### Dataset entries
————

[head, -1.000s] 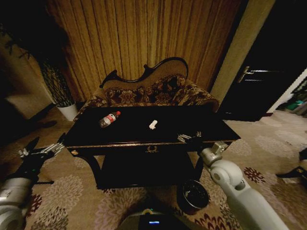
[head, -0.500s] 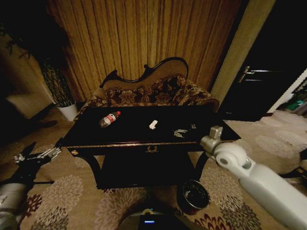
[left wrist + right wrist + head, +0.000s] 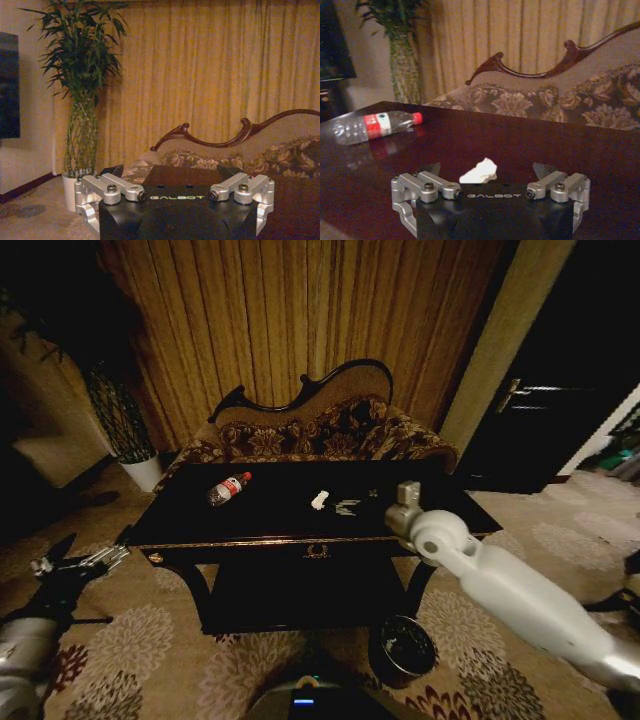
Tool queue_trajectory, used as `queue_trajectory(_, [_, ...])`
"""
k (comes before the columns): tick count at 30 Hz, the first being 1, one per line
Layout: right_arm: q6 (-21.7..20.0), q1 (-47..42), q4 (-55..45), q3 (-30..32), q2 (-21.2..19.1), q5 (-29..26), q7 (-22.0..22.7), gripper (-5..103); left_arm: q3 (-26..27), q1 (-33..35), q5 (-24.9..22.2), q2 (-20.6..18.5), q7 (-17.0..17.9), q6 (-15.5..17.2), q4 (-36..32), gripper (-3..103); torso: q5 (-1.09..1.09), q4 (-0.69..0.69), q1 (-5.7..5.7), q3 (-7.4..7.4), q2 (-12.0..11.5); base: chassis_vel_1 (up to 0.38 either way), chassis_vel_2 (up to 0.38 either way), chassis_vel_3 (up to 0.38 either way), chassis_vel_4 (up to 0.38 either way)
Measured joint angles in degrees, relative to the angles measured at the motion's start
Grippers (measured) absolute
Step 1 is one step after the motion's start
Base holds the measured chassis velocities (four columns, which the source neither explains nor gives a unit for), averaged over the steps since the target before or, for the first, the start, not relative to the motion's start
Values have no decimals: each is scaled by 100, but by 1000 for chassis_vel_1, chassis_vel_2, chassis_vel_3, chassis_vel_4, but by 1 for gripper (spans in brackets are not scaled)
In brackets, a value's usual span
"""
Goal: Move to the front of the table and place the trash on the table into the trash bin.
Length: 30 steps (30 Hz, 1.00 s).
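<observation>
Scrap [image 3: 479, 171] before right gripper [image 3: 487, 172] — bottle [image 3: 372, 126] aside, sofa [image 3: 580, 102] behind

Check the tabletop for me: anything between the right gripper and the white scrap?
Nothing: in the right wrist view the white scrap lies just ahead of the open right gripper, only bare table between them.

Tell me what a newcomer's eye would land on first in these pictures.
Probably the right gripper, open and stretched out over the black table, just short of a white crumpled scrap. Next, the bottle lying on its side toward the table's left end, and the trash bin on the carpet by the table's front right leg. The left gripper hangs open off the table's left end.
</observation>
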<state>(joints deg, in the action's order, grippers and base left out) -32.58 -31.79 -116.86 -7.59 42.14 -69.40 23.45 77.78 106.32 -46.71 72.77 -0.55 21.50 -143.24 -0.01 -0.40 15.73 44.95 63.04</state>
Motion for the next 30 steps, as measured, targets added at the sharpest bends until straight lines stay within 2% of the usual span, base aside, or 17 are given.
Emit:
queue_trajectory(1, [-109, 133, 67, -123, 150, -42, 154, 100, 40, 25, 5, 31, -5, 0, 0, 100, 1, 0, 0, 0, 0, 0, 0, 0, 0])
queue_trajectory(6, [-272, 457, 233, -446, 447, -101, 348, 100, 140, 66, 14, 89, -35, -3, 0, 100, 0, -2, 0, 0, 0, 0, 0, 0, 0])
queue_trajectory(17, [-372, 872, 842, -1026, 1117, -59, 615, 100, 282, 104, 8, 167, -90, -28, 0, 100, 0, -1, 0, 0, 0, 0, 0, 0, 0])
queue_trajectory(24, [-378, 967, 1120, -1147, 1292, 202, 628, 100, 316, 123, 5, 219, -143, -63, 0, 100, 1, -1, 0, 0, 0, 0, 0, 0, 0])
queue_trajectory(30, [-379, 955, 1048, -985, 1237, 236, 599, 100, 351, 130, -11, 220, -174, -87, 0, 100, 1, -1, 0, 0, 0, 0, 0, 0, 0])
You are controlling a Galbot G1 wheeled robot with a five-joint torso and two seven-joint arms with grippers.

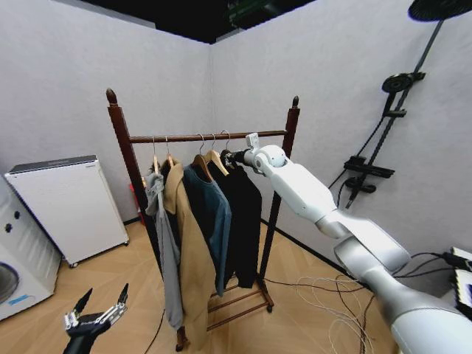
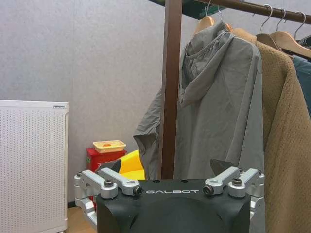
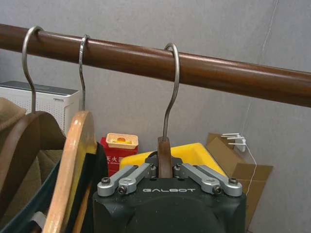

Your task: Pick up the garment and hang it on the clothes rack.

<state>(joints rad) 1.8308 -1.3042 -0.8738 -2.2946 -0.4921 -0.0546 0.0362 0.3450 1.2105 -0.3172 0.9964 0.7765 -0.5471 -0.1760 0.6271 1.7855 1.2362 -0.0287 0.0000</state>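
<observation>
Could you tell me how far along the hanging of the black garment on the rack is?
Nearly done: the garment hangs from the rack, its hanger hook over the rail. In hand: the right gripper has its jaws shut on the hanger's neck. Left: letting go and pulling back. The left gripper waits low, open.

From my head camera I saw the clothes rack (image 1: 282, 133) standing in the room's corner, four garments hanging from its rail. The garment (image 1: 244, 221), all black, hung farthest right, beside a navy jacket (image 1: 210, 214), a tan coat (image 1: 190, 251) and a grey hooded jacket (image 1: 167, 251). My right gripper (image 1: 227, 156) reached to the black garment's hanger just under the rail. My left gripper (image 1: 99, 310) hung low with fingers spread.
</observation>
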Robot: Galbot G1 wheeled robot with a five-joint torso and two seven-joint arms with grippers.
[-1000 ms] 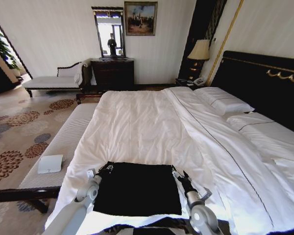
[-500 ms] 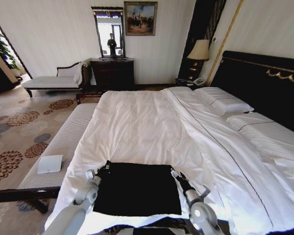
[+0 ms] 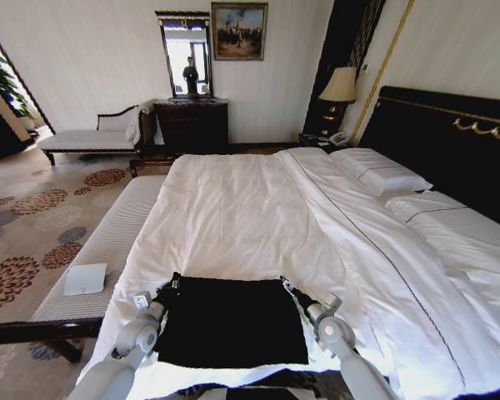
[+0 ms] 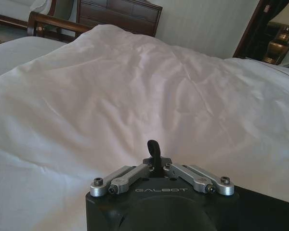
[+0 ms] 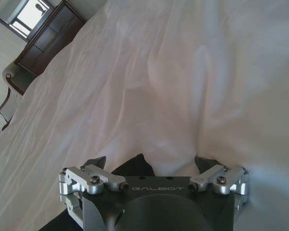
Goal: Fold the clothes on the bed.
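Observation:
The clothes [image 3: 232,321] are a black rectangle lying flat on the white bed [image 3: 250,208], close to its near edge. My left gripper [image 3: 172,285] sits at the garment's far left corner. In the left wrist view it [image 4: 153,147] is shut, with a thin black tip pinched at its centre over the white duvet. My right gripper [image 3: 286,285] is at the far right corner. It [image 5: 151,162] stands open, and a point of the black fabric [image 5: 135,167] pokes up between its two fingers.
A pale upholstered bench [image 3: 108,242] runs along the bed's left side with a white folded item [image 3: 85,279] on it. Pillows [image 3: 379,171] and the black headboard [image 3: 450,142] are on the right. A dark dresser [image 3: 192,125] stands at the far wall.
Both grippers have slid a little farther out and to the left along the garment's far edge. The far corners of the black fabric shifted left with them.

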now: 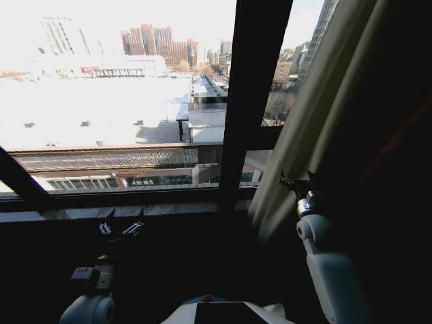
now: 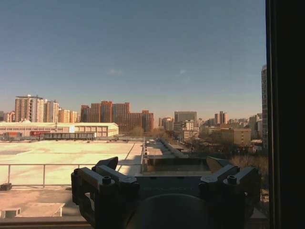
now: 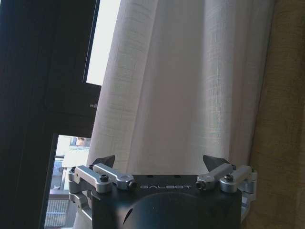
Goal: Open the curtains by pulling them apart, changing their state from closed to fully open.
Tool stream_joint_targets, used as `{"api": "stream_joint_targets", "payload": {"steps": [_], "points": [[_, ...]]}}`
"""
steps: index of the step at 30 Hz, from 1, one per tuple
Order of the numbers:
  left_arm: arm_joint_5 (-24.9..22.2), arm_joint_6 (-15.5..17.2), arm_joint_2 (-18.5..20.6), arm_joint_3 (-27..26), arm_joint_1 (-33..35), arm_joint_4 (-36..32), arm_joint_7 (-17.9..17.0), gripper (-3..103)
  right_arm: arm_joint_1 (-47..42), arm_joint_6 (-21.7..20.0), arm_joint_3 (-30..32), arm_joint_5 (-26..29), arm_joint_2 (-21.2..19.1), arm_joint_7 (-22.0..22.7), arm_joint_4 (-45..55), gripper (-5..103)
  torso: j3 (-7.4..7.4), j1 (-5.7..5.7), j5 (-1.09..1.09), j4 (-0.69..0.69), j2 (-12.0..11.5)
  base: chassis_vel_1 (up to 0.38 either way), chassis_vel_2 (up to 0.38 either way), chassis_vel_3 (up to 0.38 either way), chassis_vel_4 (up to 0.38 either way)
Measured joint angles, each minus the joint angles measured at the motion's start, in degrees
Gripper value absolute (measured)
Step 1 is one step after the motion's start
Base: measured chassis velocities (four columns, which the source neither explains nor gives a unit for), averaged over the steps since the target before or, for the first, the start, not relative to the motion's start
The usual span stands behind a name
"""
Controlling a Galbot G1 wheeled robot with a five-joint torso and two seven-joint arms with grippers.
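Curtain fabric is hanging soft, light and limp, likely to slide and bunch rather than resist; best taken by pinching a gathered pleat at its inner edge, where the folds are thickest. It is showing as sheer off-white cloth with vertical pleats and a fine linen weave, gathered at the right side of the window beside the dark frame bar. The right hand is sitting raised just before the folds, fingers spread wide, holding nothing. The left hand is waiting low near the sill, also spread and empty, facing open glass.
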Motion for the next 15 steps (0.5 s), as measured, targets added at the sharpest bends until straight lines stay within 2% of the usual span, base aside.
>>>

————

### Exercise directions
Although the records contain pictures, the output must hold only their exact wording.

### Exercise output
[head, -1.000s] 
[head, -0.500s] 
[left wrist + right wrist + head, +0.000s] 
Tool queue_trajectory, used as `queue_trajectory(_, [_, ...])`
"""
k (comes before the columns): tick count at 30 Hz, the first being 1, one per line
Layout: right_arm: q6 (-21.7..20.0), q1 (-47..42), q4 (-55..45), q3 (-30..32), q2 (-21.2..19.1), q5 (-29..26), q7 (-22.0..22.7), gripper (-5..103); left_arm: q3 (-26..27), q1 (-33..35), q5 (-24.9..22.2), q2 (-20.6..18.5), q7 (-17.0..17.9), q6 (-15.5..17.2), q4 (-36..32), gripper (-3..103); torso: q5 (-1.09..1.09), q4 (-0.69..0.69), q1 (-5.7..5.7), q3 (-7.4..7.4), q2 (-12.0..11.5); base: chassis_vel_1 (up to 0.38 either way), chassis_vel_2 (up to 0.38 either way), chassis_vel_3 (up to 0.38 either way), chassis_vel_4 (up to 0.38 either way)
Measured joint angles in degrees, relative to the angles measured at the motion's start
Grippers (measured) absolute
Step 1 is one step after the motion's start
Base holds the measured chassis velocities (four columns, which the source neither explains nor gives a unit for), averaged over the steps since the target before or, for the first, the start, not relative to the motion's start
Values have no decimals: each is scaled by 100, but by 1000 for chassis_vel_1, chassis_vel_2, chassis_vel_3, chassis_vel_4, but by 1 for gripper (spans in brackets are not scaled)
In brackets, a value's usual span
"""
Goal: Move to the front of the table and place the trash on the table into the trash bin.
Length: 30 steps (30 Hz, 1.00 s).
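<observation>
Scrap [image 3: 479, 171] before right gripper [image 3: 487, 172] — bottle [image 3: 372, 126] aside, sofa [image 3: 580, 102] behind

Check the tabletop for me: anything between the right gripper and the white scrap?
Nothing: in the right wrist view the white scrap lies just ahead of the open right gripper, only bare table between them.

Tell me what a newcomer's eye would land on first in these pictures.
Probably the right gripper, open and stretched out over the black table, just short of a white crumpled scrap. Next, the bottle lying on its side toward the table's left end, and the trash bin on the carpet by the table's front right leg. The left gripper hangs open off the table's left end.
</observation>
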<state>(joints deg, in the action's order, grippers and base left out) -32.58 -31.79 -116.86 -7.59 42.14 -69.40 23.45 77.78 106.32 -46.71 72.77 -0.55 21.50 -143.24 -0.01 -0.40 15.73 44.95 63.04</state>
Motion for the next 30 steps, as measured, targets added at the sharpest bends until straight lines stay within 2% of the usual span, base aside, or 17 are given.
Emit:
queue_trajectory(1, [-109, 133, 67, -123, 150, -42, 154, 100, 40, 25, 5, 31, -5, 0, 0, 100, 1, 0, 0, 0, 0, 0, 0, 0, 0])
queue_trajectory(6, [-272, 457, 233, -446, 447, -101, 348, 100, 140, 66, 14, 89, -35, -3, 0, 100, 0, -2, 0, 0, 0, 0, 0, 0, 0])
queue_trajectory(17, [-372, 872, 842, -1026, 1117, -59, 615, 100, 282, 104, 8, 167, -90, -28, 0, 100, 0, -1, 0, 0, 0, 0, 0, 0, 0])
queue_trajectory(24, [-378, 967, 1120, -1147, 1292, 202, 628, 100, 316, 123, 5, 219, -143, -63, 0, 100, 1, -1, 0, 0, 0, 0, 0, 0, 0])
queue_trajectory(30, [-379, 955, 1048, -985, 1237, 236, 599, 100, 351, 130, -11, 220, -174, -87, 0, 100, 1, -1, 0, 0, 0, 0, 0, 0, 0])
You are controlling a Galbot G1 wheeled robot with a five-joint torso and two seven-joint arms with grippers.


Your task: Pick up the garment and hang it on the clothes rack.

<state>(joints rad) 1.8308 -1.3042 -0.8738 -2.2946 -0.4921 -0.0546 0.0362 0.3450 1.2105 -0.3172 0.9964 0.7765 -0.5471 -0.1760 0.6271 1.7855 1.2362 -0.0287 0.0000</state>
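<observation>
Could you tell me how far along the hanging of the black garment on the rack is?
Nearly done: the garment hangs from the rack, its hanger hook over the rail. In hand: the right gripper has its jaws shut on the hanger's neck. Left: letting go and pulling back. The left gripper waits low, open.

From my head camera I saw the clothes rack (image 1: 282, 133) standing in the room's corner, four garments hanging from its rail. The garment (image 1: 244, 221), all black, hung farthest right, beside a navy jacket (image 1: 210, 214), a tan coat (image 1: 190, 251) and a grey hooded jacket (image 1: 167, 251). My right gripper (image 1: 227, 156) reached to the black garment's hanger just under the rail. My left gripper (image 1: 99, 310) hung low with fingers spread.
</observation>
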Robot: Galbot G1 wheeled robot with a five-joint torso and two seven-joint arms with grippers.
[-1000 ms] 
[-500 ms] 
[+0 ms] 
[+0 ms] 
[+0 ms] 
Goal: Fold the clothes on the bed.
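Observation:
The clothes [image 3: 232,321] are a black rectangle lying flat on the white bed [image 3: 250,208], close to its near edge. My left gripper [image 3: 172,285] sits at the garment's far left corner. In the left wrist view it [image 4: 153,147] is shut, with a thin black tip pinched at its centre over the white duvet. My right gripper [image 3: 286,285] is at the far right corner. It [image 5: 151,162] stands open, and a point of the black fabric [image 5: 135,167] pokes up between its two fingers.
A pale upholstered bench [image 3: 108,242] runs along the bed's left side with a white folded item [image 3: 85,279] on it. Pillows [image 3: 379,171] and the black headboard [image 3: 450,142] are on the right. A dark dresser [image 3: 192,125] stands at the far wall.
Both grippers have slid a little farther out and to the left along the garment's far edge. The far corners of the black fabric shifted left with them.
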
now: 
now: 
now: 
Goal: Open the curtains by pulling them apart, changing their state from closed to fully open.
Tool stream_joint_targets, used as `{"api": "stream_joint_targets", "payload": {"steps": [_], "points": [[_, ...]]}}`
"""
steps: index of the step at 30 Hz, from 1, one per tuple
Order of the numbers:
  left_arm: arm_joint_5 (-24.9..22.2), arm_joint_6 (-15.5..17.2), arm_joint_2 (-18.5..20.6), arm_joint_3 (-27..26), arm_joint_1 (-33..35), arm_joint_4 (-36..32), arm_joint_7 (-17.9..17.0), gripper (-3..103)
  right_arm: arm_joint_1 (-47..42), arm_joint_6 (-21.7..20.0), arm_joint_3 (-30..32), arm_joint_5 (-26..29), arm_joint_2 (-21.2..19.1), arm_joint_7 (-22.0..22.7), arm_joint_4 (-45..55), gripper (-5..103)
  torso: j3 (-7.4..7.4), j1 (-5.7..5.7), j5 (-1.09..1.09), j4 (-0.69..0.69), j2 (-12.0..11.5)
  base: chassis_vel_1 (up to 0.38 either way), chassis_vel_2 (up to 0.38 either way), chassis_vel_3 (up to 0.38 either way), chassis_vel_4 (up to 0.38 either way)
Measured joint angles, each minus the joint angles measured at the motion's start, in degrees
Gripper value absolute (measured)
Step 1 is one step after the motion's start
Base: measured chassis velocities (four columns, which the source neither explains nor gives a unit for), averaged over the steps since the target before or, for the first, the start, not relative to the motion's start
The usual span stands behind a name
"""
Controlling a Galbot G1 wheeled robot with a five-joint torso and two seven-joint arms with grippers.
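Curtain fabric is hanging soft, light and limp, likely to slide and bunch rather than resist; best taken by pinching a gathered pleat at its inner edge, where the folds are thickest. It is showing as sheer off-white cloth with vertical pleats and a fine linen weave, gathered at the right side of the window beside the dark frame bar. The right hand is sitting raised just before the folds, fingers spread wide, holding nothing. The left hand is waiting low near the sill, also spread and empty, facing open glass.
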Motion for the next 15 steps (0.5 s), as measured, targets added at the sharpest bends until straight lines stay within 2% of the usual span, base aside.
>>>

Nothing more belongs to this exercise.